At the opening of this week's International Human Rights Education Conference, Educating for Human Rights, Peace and Intercultural Dialogue, McClelland discussed the need for human rights education and the development of a human rights culture.
"Today, the Universal Declaration on Human Rights remains a living, breathing document that affirms our shared human dignity and is the foundation for the standards of human rights and fundamental freedoms," McClelland said.
"I would agree with Eleanor Roosevelt that 'documents expressing ideals carry no weight unless people know them, unless the people understand them, unless the people demand that they be lived'."
McClelland continued by noting that human rights education provides the bridge between the shared ideals contained in international instruments, including the Declaration, and the realisation of human rights in practice.
"Human rights education must be something that the whole community participates in, not just politicians, lawyers and academics," he said.
Michael Kirby AC, president of the Australian Human Rights Commission Catherine Branson QC, and barrister Julian Burnside were all in attendance for McClelland's speech.
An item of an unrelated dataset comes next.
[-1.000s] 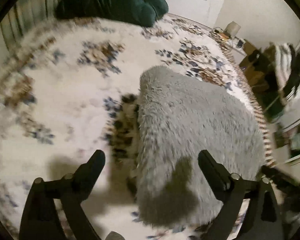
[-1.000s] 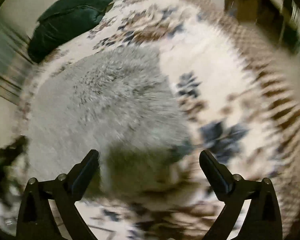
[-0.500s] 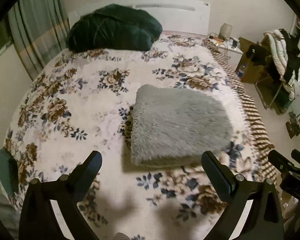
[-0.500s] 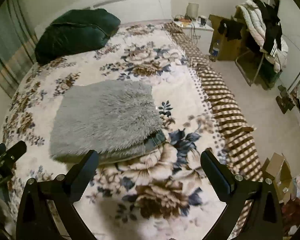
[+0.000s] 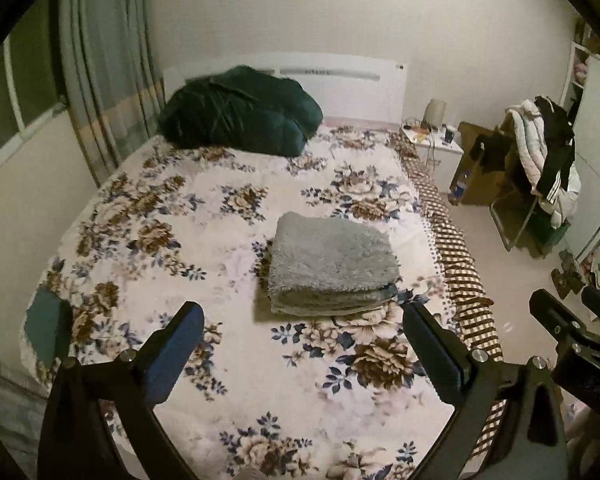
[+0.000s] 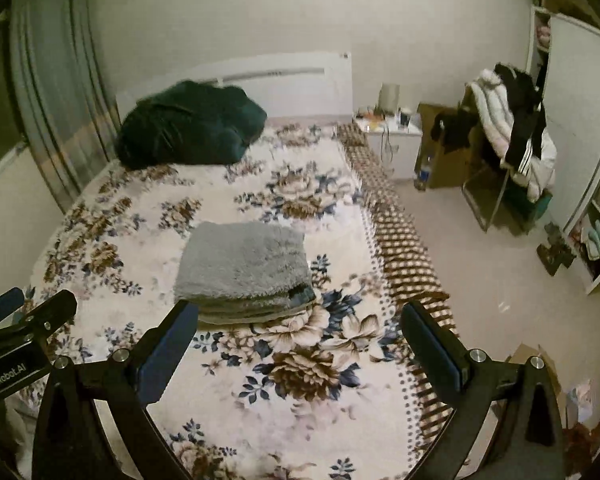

The focus on human rights education lies at the centre of the Government's recently launched Human Rights Framework, following feedback from the National Consultation on Human Rights that there was a general lack of understanding in the Australian community about human rights.
According to McClelland, under the Framework the Australian Human Rights Commission will receive $6.6 million in additional funding to expand its role in community education and funding of $2 million will also be provided to non-government organisations for community education and engagement programs.